The Times – The pay gap is putting democracy in danger, by Anatole Kaletsky

Mr Cameron asked Mr Hutton, a lifelong Labour supporter and passionate campaigner for social equality, to chair a Fair Pay Review. Mr Hutton suggests that extreme inequality, as well as being morally repugnant, imposes huge economic losses on society. Far from encouraging wealth creation and innovation, he argues that it undermines entrepreneurship by offering enormous rewards for zero-sum games that simply shuffle existing assets. When finance is as absurdly lucrative as it is in modern America and Britain, enterprise and talent are inevitably diverted from the creation of genuine new wealth.

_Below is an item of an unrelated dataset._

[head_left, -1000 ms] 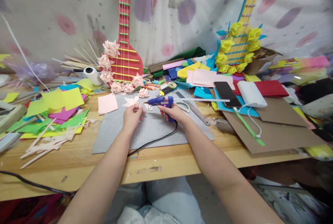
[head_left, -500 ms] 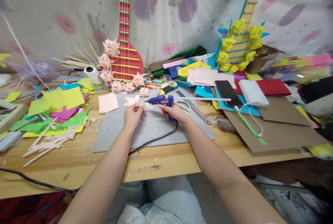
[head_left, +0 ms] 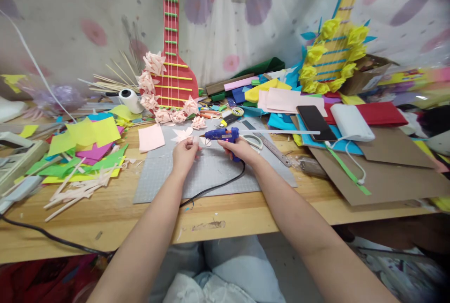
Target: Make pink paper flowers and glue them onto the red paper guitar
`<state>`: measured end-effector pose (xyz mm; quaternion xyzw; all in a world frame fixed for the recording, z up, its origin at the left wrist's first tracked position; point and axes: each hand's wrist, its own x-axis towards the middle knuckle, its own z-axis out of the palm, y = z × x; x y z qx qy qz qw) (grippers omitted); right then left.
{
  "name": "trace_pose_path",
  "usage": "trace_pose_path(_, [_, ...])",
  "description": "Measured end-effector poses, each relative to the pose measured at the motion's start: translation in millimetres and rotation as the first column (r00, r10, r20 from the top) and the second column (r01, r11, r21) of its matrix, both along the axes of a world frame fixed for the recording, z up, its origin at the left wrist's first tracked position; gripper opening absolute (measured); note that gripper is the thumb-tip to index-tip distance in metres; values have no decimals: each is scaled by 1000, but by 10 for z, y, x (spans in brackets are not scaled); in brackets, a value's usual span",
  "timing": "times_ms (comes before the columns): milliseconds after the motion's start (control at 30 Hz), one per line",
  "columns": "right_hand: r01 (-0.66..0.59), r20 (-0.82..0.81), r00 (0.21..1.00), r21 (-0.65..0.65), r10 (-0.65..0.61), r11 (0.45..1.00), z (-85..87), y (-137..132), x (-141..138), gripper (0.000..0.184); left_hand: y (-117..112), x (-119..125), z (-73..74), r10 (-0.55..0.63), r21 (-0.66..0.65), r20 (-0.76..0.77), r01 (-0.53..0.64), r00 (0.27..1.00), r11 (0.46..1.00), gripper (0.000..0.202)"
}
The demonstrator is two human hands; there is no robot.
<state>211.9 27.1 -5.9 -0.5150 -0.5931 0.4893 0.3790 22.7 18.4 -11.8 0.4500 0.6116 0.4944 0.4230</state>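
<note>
My right hand (head_left: 236,149) is wrapped round a blue hot glue gun (head_left: 222,134), its nozzle pointing left and a long glue stick jutting from its back. Close to the nozzle tip, my left hand (head_left: 185,154) pinches a small pale pink paper piece (head_left: 196,140), mostly hidden by the fingers. Just behind that hand, pale pink paper petals (head_left: 181,134) lie on the grey cutting mat (head_left: 158,183). A finished pink paper flower (head_left: 198,123) sits at the mat's back edge.
A red guitar model (head_left: 180,87) with pink flowers stands behind the mat, a yellow one (head_left: 330,59) at right. Scissors (head_left: 253,141) and a metal ruler (head_left: 276,149) lie beside the right hand. The gun's black cord (head_left: 214,187) crosses the mat. Paper scraps (head_left: 87,153) lie left.
The whole view has shifted slightly, so things appear a little further right. Both hands keep the same hold, with the glue gun's nozzle still close to the left fingers.
</note>
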Motion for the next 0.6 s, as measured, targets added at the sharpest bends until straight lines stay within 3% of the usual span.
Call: trace_pose_path(600, [-16,-72,997,-1,16,1000,19,-27,-40,38,-3,8,-85,-40,43,-100,45,994,998,14])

When the burgeoning wealth of the rich is the main cause of inequality, the impact is felt not by the poor, but by the middle classes. They are priced out of desirable neighbourhoods and cannot enjoy the comforts their parents took for granted, from good schools to eating at the best restaurants.

This type of inequality leads to resentment of redistributive policies that mainly favour the poor at the expense of the middle class. This is the situation today in Britain and the US. Popular opposition to redistributive policies in Britain is likely to intensify as the coalition Government’s reforms — abolishing child benefit, trebling university fees, pay and pension cuts in the public sector — start to hit middle-class living standards hard.

But if Britain’s middle class become ever more resentful of redistribution, what is the answer to the ever-widening inequality in British society? I can do no better than return to Mr Portillo’s comments in Spain: “This inequality is an unfolding disaster; but we don’t always have an answer to unfolding disasters.”

Emphasis mine, and post titled because this is something Peter’s been feeling very strongly about for years. He doesn’t get what went wrong that our parents and grandparents could afford so much with so little, and we just can’t get there (last night my uncle was telling me about 2-acre lots on Atherton Ave going for $8,000 in 1954; now they’d be worth $8 million).

Anyway I thought it an interesting article. Paywall.